◆ **DIRECTIONS FOR THIS TASK**: Without changing anything, output the records below.

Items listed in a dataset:
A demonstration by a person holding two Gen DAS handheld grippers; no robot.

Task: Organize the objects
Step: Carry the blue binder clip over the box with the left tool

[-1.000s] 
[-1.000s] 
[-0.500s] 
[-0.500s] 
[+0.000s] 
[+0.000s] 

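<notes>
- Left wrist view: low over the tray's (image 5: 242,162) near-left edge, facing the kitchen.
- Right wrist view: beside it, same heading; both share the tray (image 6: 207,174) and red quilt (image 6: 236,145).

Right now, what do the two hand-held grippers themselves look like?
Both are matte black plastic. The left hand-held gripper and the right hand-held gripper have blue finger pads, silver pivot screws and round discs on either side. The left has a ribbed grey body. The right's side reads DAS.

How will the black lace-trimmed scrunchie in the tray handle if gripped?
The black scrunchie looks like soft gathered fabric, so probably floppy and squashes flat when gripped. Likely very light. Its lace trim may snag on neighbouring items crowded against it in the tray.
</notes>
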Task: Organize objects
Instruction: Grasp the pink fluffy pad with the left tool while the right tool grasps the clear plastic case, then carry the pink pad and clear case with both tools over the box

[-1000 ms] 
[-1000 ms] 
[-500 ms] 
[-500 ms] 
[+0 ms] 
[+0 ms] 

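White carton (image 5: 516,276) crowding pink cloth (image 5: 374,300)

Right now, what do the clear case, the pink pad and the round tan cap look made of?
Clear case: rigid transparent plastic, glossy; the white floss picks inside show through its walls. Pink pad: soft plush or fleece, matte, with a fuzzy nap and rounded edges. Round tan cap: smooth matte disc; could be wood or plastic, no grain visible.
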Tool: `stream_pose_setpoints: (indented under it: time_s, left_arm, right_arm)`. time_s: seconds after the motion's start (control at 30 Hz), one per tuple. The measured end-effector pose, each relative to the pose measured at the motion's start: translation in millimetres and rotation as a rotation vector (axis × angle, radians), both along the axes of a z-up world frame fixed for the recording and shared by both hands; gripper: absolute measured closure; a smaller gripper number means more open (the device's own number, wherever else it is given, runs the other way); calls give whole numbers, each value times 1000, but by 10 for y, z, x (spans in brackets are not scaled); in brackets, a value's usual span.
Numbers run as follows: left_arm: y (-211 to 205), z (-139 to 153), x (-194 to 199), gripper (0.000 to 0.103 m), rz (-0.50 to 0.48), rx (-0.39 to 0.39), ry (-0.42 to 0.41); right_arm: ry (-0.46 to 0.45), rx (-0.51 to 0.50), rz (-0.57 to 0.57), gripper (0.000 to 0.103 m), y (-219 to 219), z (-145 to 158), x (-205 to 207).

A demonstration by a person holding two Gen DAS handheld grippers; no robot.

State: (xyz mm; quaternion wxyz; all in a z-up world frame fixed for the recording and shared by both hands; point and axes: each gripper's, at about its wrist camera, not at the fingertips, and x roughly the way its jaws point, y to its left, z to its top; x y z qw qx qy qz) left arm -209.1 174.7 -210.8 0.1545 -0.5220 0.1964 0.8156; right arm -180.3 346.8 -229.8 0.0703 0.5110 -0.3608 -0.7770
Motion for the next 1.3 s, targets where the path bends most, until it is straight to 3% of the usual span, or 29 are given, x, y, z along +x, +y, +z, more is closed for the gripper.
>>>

◆ **TASK RESULT**:
A demonstration by a person holding two Gen DAS handheld grippers; no robot.

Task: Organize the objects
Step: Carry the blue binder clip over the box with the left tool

[-1.000s] 
[-1.000s] 
[-0.500s] 
[-0.500s] 
[+0.000s] 
[+0.000s] 

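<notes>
- Left wrist view: low over the tray's (image 5: 242,162) near-left edge, facing the kitchen.
- Right wrist view: beside it, same heading; both share the tray (image 6: 207,174) and red quilt (image 6: 236,145).

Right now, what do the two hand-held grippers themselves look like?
Both are matte black plastic. The left hand-held gripper and the right hand-held gripper have blue finger pads, silver pivot screws and round discs on either side. The left has a ribbed grey body. The right's side reads DAS.

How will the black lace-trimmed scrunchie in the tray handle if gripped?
The black scrunchie looks like soft gathered fabric, so probably floppy and squashes flat when gripped. Likely very light. Its lace trim may snag on neighbouring items crowded against it in the tray.
</notes>
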Task: Organize objects
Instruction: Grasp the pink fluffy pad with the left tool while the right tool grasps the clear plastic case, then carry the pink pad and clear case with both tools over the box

[-1000 ms] 
[-1000 ms] 
[-500 ms] 
[-500 ms] 
[+0 ms] 
[+0 ms] 

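White carton (image 5: 516,276) crowding pink cloth (image 5: 374,300)

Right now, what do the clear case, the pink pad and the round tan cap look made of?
Clear case: rigid transparent plastic, glossy; the white floss picks inside show through its walls. Pink pad: soft plush or fleece, matte, with a fuzzy nap and rounded edges. Round tan cap: smooth matte disc; could be wood or plastic, no grain visible.
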Tool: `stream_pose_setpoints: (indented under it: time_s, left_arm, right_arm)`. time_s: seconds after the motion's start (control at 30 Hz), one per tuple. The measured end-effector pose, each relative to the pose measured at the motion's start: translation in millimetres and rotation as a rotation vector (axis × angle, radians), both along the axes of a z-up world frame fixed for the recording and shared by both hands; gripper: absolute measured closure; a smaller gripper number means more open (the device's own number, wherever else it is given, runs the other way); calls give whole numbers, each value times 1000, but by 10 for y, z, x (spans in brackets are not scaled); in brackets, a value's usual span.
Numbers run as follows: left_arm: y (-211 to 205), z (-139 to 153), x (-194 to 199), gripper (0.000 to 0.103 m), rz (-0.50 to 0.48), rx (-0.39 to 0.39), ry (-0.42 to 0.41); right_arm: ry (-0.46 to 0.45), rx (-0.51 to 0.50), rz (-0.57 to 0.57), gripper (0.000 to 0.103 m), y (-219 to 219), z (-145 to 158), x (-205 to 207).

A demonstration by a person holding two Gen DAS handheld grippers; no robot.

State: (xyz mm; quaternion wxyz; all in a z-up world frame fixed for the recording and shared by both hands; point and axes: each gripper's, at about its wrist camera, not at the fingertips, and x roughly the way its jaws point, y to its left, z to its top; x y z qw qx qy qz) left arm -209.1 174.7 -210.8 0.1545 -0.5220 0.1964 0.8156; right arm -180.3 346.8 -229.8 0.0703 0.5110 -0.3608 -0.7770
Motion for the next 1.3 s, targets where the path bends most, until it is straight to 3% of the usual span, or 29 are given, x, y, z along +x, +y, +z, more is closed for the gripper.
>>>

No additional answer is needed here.